Data testing the association between FV status and immune-mediated adverse events among patients on ICI therapy have provided conflicting results. In a single center study among patients with lung cancer, influenza vaccination during treatment with anti-PD1 induced an adequate serological protection from influenza, an increased inflammatory response and heightened the risk for immune-related adverse events [27]. There are differences in our study and that prior study that may explain the discordant findings. Specifically, we included patients with all types of cancers who were on an ICI, we included all types of ICI therapies and we only primarily focused on one type of adverse event, myocarditis. We focused on myocarditis for the following four reasons: 1) myocarditis is an uncommon but serious complication of ICI therapy, 2) myocarditis can occur among patients with active influenza infection, 3) vaccination against influenza has been associated with a reduction in cardiovascular events in broad populations [40, 41], 4) the risk for cardiovascular events is increased broadly among patients with cancer, Data among broad populations showing a beneficial effect of FV on cardiovascular events are robust. For example, in a large meta-analysis of randomized controlled trials of nearly 7000 patients, the administration of FV was associated with a lower risk of MACE [30]. Other studies have also suggested that the use of the FV vaccine may be safe among patients on an ICI. Specifically, a recent single center study suggested that the seasonal influenza vaccination is safe and may be beneficial for patients on ICI with reduced rates of hospital admissions from flu-related and immunotherapy-related adverse events [29]. This latter study also included patients with all types of cancer and ICI therapies.

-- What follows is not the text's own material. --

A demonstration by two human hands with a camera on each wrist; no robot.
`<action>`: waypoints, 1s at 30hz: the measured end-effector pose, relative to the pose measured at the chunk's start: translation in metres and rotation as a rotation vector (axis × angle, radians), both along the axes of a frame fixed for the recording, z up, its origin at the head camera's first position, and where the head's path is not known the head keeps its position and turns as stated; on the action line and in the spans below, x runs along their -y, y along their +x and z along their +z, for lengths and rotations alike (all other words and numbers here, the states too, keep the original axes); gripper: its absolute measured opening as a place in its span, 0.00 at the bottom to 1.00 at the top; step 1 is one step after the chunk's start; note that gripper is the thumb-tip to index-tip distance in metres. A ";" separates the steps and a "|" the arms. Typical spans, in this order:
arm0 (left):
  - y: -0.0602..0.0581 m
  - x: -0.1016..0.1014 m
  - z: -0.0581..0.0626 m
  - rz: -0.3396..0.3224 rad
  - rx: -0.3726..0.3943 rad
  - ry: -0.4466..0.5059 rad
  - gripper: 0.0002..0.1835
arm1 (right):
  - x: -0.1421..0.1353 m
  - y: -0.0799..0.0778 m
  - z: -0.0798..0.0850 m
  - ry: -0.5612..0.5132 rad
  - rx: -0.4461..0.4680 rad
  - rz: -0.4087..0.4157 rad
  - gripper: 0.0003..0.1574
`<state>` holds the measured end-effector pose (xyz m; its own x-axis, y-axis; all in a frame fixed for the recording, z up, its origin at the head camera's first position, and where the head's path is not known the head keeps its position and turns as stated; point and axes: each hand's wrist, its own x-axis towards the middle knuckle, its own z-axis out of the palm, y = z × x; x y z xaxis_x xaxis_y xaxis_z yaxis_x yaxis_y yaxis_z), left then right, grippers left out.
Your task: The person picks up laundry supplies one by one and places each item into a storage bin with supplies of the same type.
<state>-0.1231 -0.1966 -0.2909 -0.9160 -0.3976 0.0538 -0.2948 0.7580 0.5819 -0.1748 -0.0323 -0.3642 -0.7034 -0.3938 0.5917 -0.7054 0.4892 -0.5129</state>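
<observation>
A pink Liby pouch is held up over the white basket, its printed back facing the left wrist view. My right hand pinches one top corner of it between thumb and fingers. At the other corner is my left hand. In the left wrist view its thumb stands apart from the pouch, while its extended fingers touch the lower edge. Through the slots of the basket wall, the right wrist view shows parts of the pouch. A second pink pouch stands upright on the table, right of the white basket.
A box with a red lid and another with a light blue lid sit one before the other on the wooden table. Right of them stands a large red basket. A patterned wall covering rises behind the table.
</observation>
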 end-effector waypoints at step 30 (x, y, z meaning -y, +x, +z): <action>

In supportive findings of a protective effect of FV among patients on an ICI, we found that biomarkers of risk in general myocarditis and for adverse events among patients who develop ICI myocarditis were higher among unvaccinated cases. We previously noted that serum troponin, a sensitive marker for myocardial injury is elevated among most patients with ICI myocarditis and the degree of elevation of serum troponin is a predictor of adverse cardiovascular events among patients who develop myocarditis on an ICI [15]. In this current study, troponin levels were higher among unvaccinated cases with ICI myocarditis compared to cases with myocarditis who were administered the FV. We also noted that serious adverse cardiac events were increased among patients who developed ICI myocarditis and were not previously administered the FV.

Although not the primary focus of this paper our findings regarding other immune-related adverse events, specifically pneumonitis, merit discussion. Our rates of any grade of other irAEs were 36 and 55% in the vaccinated and unvaccinated cases, respectively. These are comparable to the 37% irAEs in the vaccinated group and 43% in the unvaccinated group reported in the discussed single center study showing a protective effect of FV [29]. However, these rates are still lower than the rate of 52.2% of previously vaccinated patients developing any grade irAEs in the study of Läubli and colleagues [27]. We found higher rates of pneumonitis in the population without FV, Pneumonitis and pneumonia are important causes of influenza-associated morbidity and mortality among broad populations [42, 43] and FV has been shown to reduce morbidity and mortality among at-risk individuals [40, 43], including patients with cancer [4446]. In our cohort, vaccinated cases had lower rates of immune-related pneumonitis compared to unvaccinated cases. This may be explained by the protective nature of the FV against pneumonitis and pneumonia and support the need for prospective randomized studies in this at-risk population.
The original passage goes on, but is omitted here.